Secretary Salazar's shameful ignorance of the Endangered Species Act

November 17, 2009 | By PACIFIC LEGAL FOUNDATION

Author: Brandon Middleton

Via Aquafornia, we learn of a recent statement by Interior Secretary Ken Salazar concerning new California water legislation and the forthcoming National Academy of Sciences reviews of the delta smelt and salmon biological opinions. Secretary Salazar's statement begins as follows:

Today, Governor Schwarzenegger is signing milestone water legislation in Fresno County, one of the counties hardest hit by California’s water crisis – a crisis caused by the brutal combination of a three-year drought, the collapse of native fisheries in the Bay Delta, and the fact that California’s investments in water conservation and infrastructure have not kept up with its growth.

This is a gross oversight by Salazar. The Secretary has implied that the current water crisis has nothing to do with his own department's Endangered Species Act restrictions. In so doing, Salazar has defied what is clear to the San Joaquin Valley and those who see through environmental extremism — the Endangered Species Act has turned California's water crisis from bad to much worse.


Secretary Salazar's failure to acknowledge the role of the ESA in this crisis would be forgivable but for his seemingly conscious effort to dismiss the existence of a regulatory drought.  For example, at a Fresno town hall meeting in June, the Secretary barely mentioned the words "Endangered Species Act" and appeared more interested in giving the San Joaquin Valley money than in allowing water to flow more freely.

In September, Salazar and Commerce Secretary Gary Locke again downplayed the adverse effects of the Endangered Species Act as mere "claims that environmental protections mandated by Federal law have caused the water shortages in the Central Valley of California" (italics mine).

Later that month, Secretary Salazar issued an insulting "Reality Check" on California's water crisis that failed to simply admit the harm the Endangered Species Act is bringing to the San Joaquin Valley. He similarly couldn't answer Congressman Tom McClintock's question as to whether more than 200 billion gallons of water have been diverted from the Central Valley to meet environmental regulations protecting the delta smelt.

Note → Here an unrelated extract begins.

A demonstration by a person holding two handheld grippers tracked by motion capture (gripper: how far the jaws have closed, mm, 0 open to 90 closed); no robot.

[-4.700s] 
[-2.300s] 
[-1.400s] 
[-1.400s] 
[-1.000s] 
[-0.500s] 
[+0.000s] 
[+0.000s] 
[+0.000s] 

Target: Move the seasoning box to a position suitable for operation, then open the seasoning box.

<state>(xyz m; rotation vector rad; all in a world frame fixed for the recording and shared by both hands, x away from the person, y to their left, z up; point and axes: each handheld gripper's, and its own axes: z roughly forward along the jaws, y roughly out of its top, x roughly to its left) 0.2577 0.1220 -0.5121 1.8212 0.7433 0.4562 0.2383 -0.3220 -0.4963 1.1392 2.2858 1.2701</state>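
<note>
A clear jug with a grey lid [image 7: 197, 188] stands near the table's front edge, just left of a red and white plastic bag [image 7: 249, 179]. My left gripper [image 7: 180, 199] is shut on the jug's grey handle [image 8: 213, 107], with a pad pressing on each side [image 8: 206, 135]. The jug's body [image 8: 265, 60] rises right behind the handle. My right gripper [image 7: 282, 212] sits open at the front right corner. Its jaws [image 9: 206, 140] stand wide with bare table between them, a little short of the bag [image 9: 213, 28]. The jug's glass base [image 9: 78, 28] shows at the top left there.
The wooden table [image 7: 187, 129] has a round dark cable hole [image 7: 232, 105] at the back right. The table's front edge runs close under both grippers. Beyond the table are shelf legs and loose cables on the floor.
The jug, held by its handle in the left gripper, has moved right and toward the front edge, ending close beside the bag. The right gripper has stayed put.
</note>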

And now we know for certain that Secretary Salazar believes there are only three causes to California's water crisis: natural drought, collapsing fisheries, and inadequate investments in water conservation and infrastructure. The Secretary's recent statement on the situation does not make one mention of the Endangered Species Act.

One can only guess what the Secretary's reasons are for ignoring the Endangered Species Act and its resulting harm. Perhaps he wants to maintain the ESA's appearance as a warm and fuzzy statute that helps endangered species without a significant cost to societal wellbeing. After all, once you begin to acknowledge that the ESA can jeopardize the nation's food supply and the livelihoods of thousands of hardworking Americans, and once you begin to understand that this law doesn't always help species, then you begin to question the underlying merits of the ESA.

Whatever the case may be, the point is that Secretary Salazar's failure to admit that the Endangered Species Act is depriving humans of water is becoming more and more disturbing.  The Secretary is a public official and, as such, needs to do a better job of explaining the role of the ESA in the water cutbacks.